In his 1998 book The Virtues of Liberalism, historian James Kloppenberg argued that “beneath our democratic procedures…lie deeper commitments to substantive values that justify and sustain our laws and institutions, and to virtues that are immanent in the principles—if too often betrayed in the practice—of liberalism.” In his new book, Toward Democracy, Kloppenberg returns to this subject with a sweeping account that begins with Montaigne’s castle in France and ends three centuries later during the American Civil War.
This time, however, Kloppenberg is striking a more somber note. “Democracy,” he writes in his introduction, “depends on cultural resources that the struggle to achieve democracy can erode.” Yet that is not all, because “the successful creation of self-government unleashes forces that can endanger the sensibilities it requires.” Democracy requires deliberation, pluralism, and reciprocity so that popular sovereignty, autonomy, and equality can flourish.
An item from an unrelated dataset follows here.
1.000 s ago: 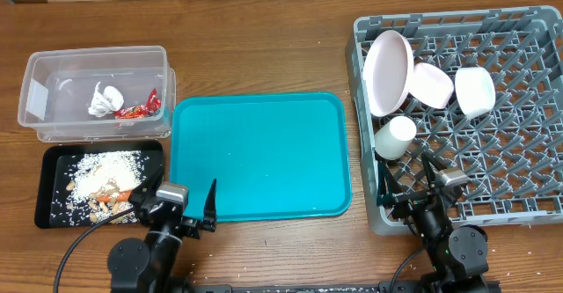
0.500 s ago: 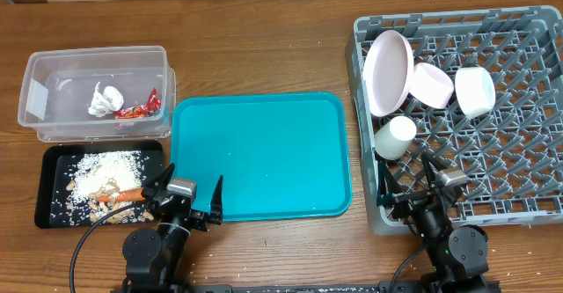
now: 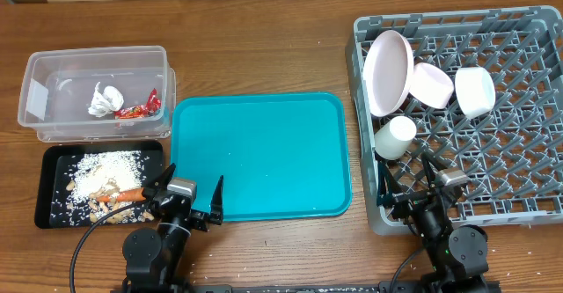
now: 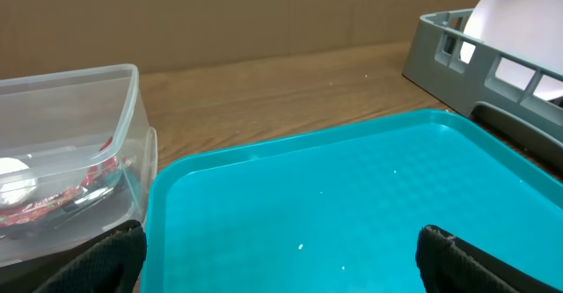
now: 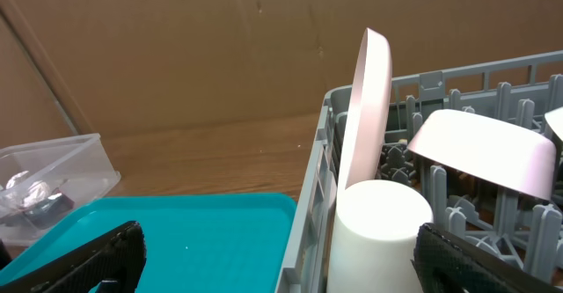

This is “the tragic irony of democracy”: a recurrent tendency to release passions unrelated to virtue, recreating hierarchies and dependencies even as our lives become ever more ostensibly equal.
Even virtues that we continue to celebrate become something different over time. Consider the lesson of the famous marshmallow experiments. Led by psychologist Walter Mischel, then at Stanford, the studies used marshmallows to test whether children could defer gratification; those who resisted eating the marshmallow would be given a reward. Mischel found that delaying gratification as a child correlates positively with later life outcomes such as healthier weight, higher IQ, and a better ability to cope with setbacks.
The kind of restraint tested by Mischel was once thought of as a social rather than individual good. In different ways, Friedrich Nietzsche, Sigmund Freud, and Norbert Elias all argued that such self-restraint was the origin of civilization itself: We have to control our passions in order to be able to participate meaningfully in a society; indeed, society itself won’t work unless we do. Mischel’s research rephrased this in terms of interests: If you only do what you want to do right now, you won’t be able to do what you really want to do later on. That’s a kind of restraint, but a very different kind from the ones early theorists of democracy described.